AOT compilation and Python Link to heading

The compiler’s ignorance is one of the challenges to optimizing Python or analyzing it statically, just looking at the bytecode, without actually running the code, you don’t know what each instruction will do! In fact, you could define a class that implements the __mod__ method, and Python would invoke that method if you use % on your objects. So BINARY_MODULO could run any code at all! ⁴

Think of it like this: an AOT compiler has to generate fully correct code before the application even runs, which is hard if you can redefine everything (e.g. redefining the module operation % through __mod__).

Combined with other aspects of the language make it hard to compile Python AOT, although still possible as the codon project by Exaloop shows. Codon allows static compilation of (some but not all) Python programs.

Moreover, there is another form of compilation called JIT that can work well in the scenarios where AOT wouldn’t work. Which is what the Pypy project does.

JIT (for Python) Link to heading

Just-in-time compilation only compiles particular parts of the source code if needed. For example, a Python function that is continuously executed and makes up 90% of the total runtime of a program can be the only part of the program that is compiled, yet still lead to a significant performance gain.

There are different types of JIT compilers, but here we are just interested in the broad strokes of how a JIT compiler could work. In short, “hot” code (i.e. code that is executed many times) is compiled at runtime to machine code and this machine code is written to memory to be executed each time the hot code would’ve been invoked. Because JIT causes compilation to happen at the target computer (the one running the actual program) the compilation can use all details about the computer’s architecture without having to worry about compatibility issues with other architectures.

For Python, a great example of JIT compilation is numba.
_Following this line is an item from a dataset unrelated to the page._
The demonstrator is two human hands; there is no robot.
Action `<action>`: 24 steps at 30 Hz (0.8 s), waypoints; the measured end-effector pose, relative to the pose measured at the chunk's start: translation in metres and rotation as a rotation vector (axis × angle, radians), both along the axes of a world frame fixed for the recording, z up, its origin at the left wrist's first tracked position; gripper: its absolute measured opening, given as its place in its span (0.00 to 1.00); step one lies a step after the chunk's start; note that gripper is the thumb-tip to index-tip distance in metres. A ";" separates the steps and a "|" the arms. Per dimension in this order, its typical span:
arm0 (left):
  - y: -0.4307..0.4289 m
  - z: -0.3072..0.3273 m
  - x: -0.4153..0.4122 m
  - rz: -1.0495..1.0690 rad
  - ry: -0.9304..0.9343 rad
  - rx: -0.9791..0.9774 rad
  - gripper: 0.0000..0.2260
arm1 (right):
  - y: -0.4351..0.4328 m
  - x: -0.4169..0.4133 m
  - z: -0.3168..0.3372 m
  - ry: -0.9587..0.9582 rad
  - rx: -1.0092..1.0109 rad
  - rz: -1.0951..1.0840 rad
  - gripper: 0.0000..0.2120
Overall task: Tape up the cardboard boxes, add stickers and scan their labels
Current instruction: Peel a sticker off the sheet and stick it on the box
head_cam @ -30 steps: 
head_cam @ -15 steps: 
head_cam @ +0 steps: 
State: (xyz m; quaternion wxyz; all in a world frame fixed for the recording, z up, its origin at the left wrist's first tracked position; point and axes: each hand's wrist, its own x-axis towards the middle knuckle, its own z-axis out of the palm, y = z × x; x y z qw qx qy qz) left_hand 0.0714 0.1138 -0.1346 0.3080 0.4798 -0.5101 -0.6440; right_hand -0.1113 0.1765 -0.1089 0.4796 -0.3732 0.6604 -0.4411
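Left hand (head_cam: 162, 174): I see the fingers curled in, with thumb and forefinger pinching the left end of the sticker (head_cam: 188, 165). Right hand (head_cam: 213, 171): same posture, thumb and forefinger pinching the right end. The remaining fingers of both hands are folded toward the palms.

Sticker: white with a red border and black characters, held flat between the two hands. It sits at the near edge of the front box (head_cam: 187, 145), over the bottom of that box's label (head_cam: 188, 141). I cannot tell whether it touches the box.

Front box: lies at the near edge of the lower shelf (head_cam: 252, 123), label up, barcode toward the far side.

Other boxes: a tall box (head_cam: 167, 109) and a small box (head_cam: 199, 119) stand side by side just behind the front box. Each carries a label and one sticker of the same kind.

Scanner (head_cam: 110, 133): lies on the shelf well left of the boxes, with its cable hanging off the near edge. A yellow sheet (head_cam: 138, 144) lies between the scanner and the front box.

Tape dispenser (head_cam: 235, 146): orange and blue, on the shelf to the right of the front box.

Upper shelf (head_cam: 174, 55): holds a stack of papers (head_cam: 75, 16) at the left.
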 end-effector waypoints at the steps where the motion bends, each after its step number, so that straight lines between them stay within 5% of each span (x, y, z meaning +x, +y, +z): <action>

Note that not all Python code can be JIT compiled (for the same reasons that AOT compilation of Python code is hard). Even Python itself has a JIT compiler since Python 3.13.

To get more details on what a JIT is and how Python implements it, I recommend reading Python 3.13 gets a JIT by Anthony Shaw.

Conclusion Link to heading

If you want run your code written in an interpreted language, e.g. a Python program, then Python needs to be installed since the Python interpreter is needed and isn’t contained in the program itself. Thus shipping a Python program requires installation of Python at all target computers.

AOT compilation creates an executable that is generic for a specific architecture. However, JIT can compile very specifically for a particular chipset and can therefore execute programs faster than AOT would (in certain cases). JVM shows that JIT compilation can be competitive with AOT compilation in terms of performance thanks to exactly this reason. This makes JIT compilation a good candidate for interpreted languages to increase performance.

So while AOT doesn’t require a VM (e.g. the Python VM), which has its benefits, it isn’t always the best solution (as it is also hard to implement for dynamic programming languages).